I set up two DAGs, let's call the first one orchestrator and the second one worker. Orchestrator work is to retrieve a list from an API and, for each element in this list, trigger the worker DAG with some parameters.
The reason why I separated the two workflows is I want to be able to replay only the "worker" workflows that fail (if one fails, I don't want to replay all the worker instances).
I was able to make things work but now I see how hard it is to monitor, as my task_id are the same for all, so I decided to have dynamic task_id based on a value retrieved from the API by "orchestrator" workflow.
However, I am not able to retrieve the value from the dag_run object outside an operator. Basically, I would like this to work :
with models.DAG('specific_workflow', schedule_interval=None, default_args=default_dag_args) as dag:
name = context['dag_run'].name
hello_world = BashOperator(task_id='hello_{}'.format(name), bash_command="echo Hello {{ dag_run.conf.name }}", dag=dag)

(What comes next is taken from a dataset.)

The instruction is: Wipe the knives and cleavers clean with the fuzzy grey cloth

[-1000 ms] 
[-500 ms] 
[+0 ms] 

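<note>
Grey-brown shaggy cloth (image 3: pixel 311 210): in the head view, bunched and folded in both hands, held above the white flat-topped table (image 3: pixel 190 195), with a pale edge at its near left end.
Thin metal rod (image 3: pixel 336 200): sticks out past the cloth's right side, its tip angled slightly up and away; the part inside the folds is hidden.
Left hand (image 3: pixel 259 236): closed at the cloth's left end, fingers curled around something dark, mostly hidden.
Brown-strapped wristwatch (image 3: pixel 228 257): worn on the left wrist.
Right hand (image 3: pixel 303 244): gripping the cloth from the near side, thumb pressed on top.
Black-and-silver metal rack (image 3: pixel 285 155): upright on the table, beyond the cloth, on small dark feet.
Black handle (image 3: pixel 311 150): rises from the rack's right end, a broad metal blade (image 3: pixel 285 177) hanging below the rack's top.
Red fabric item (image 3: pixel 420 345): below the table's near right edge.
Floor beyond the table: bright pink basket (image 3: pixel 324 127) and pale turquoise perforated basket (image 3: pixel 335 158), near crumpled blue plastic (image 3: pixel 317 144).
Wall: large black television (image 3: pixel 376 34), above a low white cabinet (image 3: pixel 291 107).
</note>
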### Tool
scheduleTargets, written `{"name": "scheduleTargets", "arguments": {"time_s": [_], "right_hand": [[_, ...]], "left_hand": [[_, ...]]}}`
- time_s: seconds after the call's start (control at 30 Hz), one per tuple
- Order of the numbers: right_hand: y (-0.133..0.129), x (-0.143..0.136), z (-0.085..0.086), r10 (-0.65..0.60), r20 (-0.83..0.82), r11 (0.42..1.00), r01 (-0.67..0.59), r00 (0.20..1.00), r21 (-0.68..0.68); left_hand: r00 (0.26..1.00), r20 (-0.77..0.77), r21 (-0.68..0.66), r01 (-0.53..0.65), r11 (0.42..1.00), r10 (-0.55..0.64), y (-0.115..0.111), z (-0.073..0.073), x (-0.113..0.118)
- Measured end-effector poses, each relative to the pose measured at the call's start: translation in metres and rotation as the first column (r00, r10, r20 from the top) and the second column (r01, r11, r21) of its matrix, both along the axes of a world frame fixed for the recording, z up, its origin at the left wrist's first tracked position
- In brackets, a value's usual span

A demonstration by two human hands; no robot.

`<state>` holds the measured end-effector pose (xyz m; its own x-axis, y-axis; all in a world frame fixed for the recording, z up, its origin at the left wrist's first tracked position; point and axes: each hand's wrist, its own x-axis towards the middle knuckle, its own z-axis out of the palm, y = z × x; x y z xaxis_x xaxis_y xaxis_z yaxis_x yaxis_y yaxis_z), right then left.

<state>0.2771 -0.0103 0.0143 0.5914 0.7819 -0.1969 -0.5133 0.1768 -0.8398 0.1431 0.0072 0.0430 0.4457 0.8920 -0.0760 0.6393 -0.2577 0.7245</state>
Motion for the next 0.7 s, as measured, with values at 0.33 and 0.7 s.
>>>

bye = BashOperator(task_id='bye_{}'.format(name), bash_command="echo Goodbye {{ dag_run.conf.name }}", dag=dag)
hello_world >> bye
But I am not able to define this "context" object. However, I am able to access it from an operator (PythonOperator and BashOperator for instance).
Is it possible to retrieve the dag_run object outside an operator ?
Yup it is possible
What I tried and worked for me is
In the following code block, I am trying to show all possible ways to use the configurations passed,
directly to different operators
pyspark_task = DataprocSubmitJobOperator(
task_id="task_0001",
job=PYSPARK_JOB,
location=f"{{{{dag_run.conf.get('dataproc_region','{config_data['cluster_location']}')}}}}",
project_id="{{dag_run.conf['dataproc_project_id']}}",
gcp_conn_id="{{dag_run.conf.gcp_conn_id}}"
)
So either you can use it like
"{{dag_run.conf.field_name}}" or "{{dag_run.conf['field_name']}}"
Or
If you want to use some default values in case the configuration field is optional,
f"{{{{dag_run.conf.get('field_name', '{local_variable['field_name_0002']}')}}}}"
I don't think it's easily possible currently. For example, as part of the worker run process, the DAG is retrieved without any TaskInstance context provided besides where to find the DAG: https://github.com/apache/incubator-airflow/blob/f18e2550543e455c9701af0995bc393ee6a97b47/airflow/bin/cli.py#L353
The context is injected later: https://github.com/apache/incubator-airflow/blob/c5f1c6a31b20bbb80b4020b753e88cc283aaf197/airflow/models.py#L1479
The run_id of the DAG would be good place to store this information.